Before beginning the mergers and acquisitions sale process, it is best to decide if you wish to sell your business yourself or if you desire to have outside help. We all know the old saying about how only a fool… Unfortunately, many business owners forget this when it comes to the biggest financial transaction they are likely to make in their lifetime and decide to take the do-it-yourself approach to mergers & acquisitions. This often leads to a less-than-optimum mergers & acquisitions transaction outcome for any number of reasons. As Tiger Woods once said, “No matter how tough you think you are, you can’t do this alone.” The same holds true when you go to sell your company. At the very least, get the help of competent legal counsel before you take the first step, and unless a buyer has approached you with an offer you can’t possibly say no to, find a competent mergers and acquisitions advisor to help find the best M&A buyers in the market. No matter which avenue you choose, have a confidentiality agreement in place with the prospective M&A buyer before revealing any confidential company information, and have an acceptable offer from the buyer before releasing due diligence materials. To minimize your risk, be sure to check with your attorney or merger & acquisition consultant about the difference between confidential company information and due diligence materials.

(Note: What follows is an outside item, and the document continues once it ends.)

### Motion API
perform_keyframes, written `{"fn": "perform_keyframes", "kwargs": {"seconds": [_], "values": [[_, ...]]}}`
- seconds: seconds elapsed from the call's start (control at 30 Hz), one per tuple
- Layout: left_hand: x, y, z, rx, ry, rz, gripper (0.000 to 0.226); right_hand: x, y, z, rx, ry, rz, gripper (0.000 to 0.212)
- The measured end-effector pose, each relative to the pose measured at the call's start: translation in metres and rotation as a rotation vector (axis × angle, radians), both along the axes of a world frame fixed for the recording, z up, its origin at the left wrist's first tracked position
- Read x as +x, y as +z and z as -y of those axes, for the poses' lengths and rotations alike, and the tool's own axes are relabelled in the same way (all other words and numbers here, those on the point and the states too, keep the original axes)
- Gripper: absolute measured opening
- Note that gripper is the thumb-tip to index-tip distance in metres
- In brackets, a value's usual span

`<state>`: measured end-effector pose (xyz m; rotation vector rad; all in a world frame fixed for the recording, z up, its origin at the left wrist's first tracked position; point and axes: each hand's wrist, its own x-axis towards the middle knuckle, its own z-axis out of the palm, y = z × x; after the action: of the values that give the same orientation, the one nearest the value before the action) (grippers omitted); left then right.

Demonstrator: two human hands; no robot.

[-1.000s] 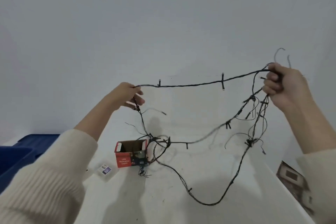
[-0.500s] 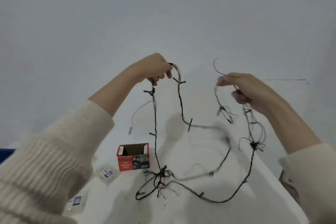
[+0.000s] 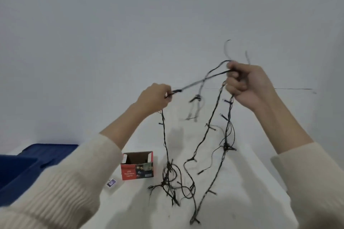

At a minimum, any potential M&A buyer for your business will initially want to document the names of the owners and their percentages of ownership in the business; the type of entity that is being sold (if it is a C-Corp, S-Corp or LLC); when the company began business; information regarding whether the facility is owned or occupied; company revenue and profit history as well as historical financial statements; organizational information that includes products sold and markets served; number of clients and customer revenue concentration; growth plans; business strengths; owner transition strategy; why the opportunity is attractive to a M&A buyer; and the merger & acquisition transaction desired. Presenting this information in an easy-to-understand, clear and compelling manner will make it easier for an M&A buyer to become interested in your company. Don’t exaggerate; it will only blow up in your face. A professionally prepared information package can create the best impression possible right from the beginning.
After that, keeping an M&A buyer interested in your company will require selling yourself, your company, your company’s future, your organization, etc. It will also include the ability to provide due diligence materials in a timely manner.